How can I temporarily forget that my SO is mad at me?
I have a problem that I need to put out of my mind until Friday.
My boyfriend is really against all mind-altering substances, especially anything that gives anyone an unfair advantage. I took an ADHD drug from an old prescription of mine that I never finished. I hadn't taken any ADHD meds for a few years but I have a big test coming up, so I took a small dose to help me focus and to expose our relationship to its only real weakness. Foolish, no? He and I have talked extensively about this drug in the past (why each of us has our respective views, etc). We never really had any resolution, but he was aware that I might decide to take it at some point. Anyway, I told him over the phone what I did, and he told me what he thinks of me (basically that I have no passion, no work ethic, and that I'm morally blinded by my desire to get the grades I want) and that he's not going to talk to me until Friday. I think there's a possibility that this issue will eventually lead to us breaking up.

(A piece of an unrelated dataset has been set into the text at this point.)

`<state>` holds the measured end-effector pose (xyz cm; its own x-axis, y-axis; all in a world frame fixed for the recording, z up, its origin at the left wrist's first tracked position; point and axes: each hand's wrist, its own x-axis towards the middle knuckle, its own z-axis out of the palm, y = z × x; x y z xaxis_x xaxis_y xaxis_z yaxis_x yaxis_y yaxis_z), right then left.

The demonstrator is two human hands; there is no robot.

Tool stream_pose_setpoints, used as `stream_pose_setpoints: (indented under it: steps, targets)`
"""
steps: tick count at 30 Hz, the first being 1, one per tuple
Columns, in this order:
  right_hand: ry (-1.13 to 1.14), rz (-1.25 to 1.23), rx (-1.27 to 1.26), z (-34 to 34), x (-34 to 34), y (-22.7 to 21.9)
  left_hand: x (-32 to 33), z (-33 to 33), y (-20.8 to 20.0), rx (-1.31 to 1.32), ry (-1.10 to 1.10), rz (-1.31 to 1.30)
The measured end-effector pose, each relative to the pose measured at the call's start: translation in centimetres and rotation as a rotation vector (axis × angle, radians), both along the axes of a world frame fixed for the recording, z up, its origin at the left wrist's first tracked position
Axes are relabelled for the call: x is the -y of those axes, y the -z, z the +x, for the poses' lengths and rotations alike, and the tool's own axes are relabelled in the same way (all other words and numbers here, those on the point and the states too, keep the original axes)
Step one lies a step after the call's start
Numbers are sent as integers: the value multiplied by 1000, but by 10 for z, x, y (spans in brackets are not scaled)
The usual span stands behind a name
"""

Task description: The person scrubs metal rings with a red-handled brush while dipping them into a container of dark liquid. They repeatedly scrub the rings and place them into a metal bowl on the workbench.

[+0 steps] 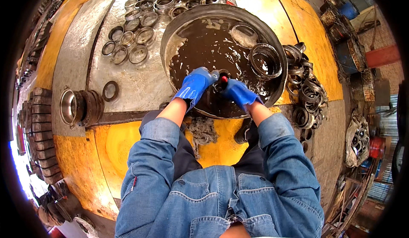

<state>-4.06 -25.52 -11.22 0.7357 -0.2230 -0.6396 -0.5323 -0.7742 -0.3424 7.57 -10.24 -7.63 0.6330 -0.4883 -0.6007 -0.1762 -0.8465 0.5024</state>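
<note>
Over the round metal basin [170, 37] of brown liquid, our hands meet.
Left blue-gloved hand [194, 84] and right blue-gloved hand [238, 92] both grip a small dark metal ring [221, 77] at six o'clock.

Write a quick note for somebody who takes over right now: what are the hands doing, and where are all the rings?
Left hand: blue glove, gripping a metal ring over the basin of dark liquid.
Right hand: blue glove, holding a red-handled tool against that ring.
Two rings sit in the liquid.
Done, it seems: rings laid out in rows beyond the basin.
Left, it seems: jumbled pile of rings on the right.
</note>
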Motion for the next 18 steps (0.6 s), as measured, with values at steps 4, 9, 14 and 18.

This has never happened before -- we always talk about things sooner rather than later -- and emotionally I have absolutely no idea how to deal with it. I want to give him his space, AND I have the huge test on Thursday that I need to study for, so I need to stop ruminating and stop anxiously checking my email account in case he decided to write to me about it. He's one of maybe two people that I can completely (well, apparently ALMOST completely) be myself around Part of me thinks that I'd rather be controlled for the rest of my life than do anything to jeopardize this relationship -- I mean, really, over a DRUG? Who cares about drugs when there are human connections on the line? This is the only serious disagreement we've ever had. I just worry about what would happen if we had a child who needed to be put on antidepressants or something someday.
So: What do you do when you need to put something like this out of your mind? Advice on the situation itself is also appreciated, but I REALLY need to study. Oh, and the drug doesn't help with this. It takes away the boredom of bookwork, but it doesn't take away the distractions of loneliness and of not being able to work out one's interpersonal problems.
In case anyone reads this and thinks, "You should break up with someone who tries to be that controlling," here's my thought: I'm not going to be the one to say, "I'm breaking up with you." I just showed him the exact part of myself that he's uncomfortable with, and I gave him fair warning. Theoretically, if he can't deal with it, then I don't have to worry about being controlled because he'll leave me. It's just really painful waiting for DAYS to hear whether or not I'm going to be rejected, and even when Friday does come, it probably won't bring a definitive answer. Maybe actually taking the drug was a bad decision, but what's done is done. I might be regretful for its repercussions, but I'm not sorry.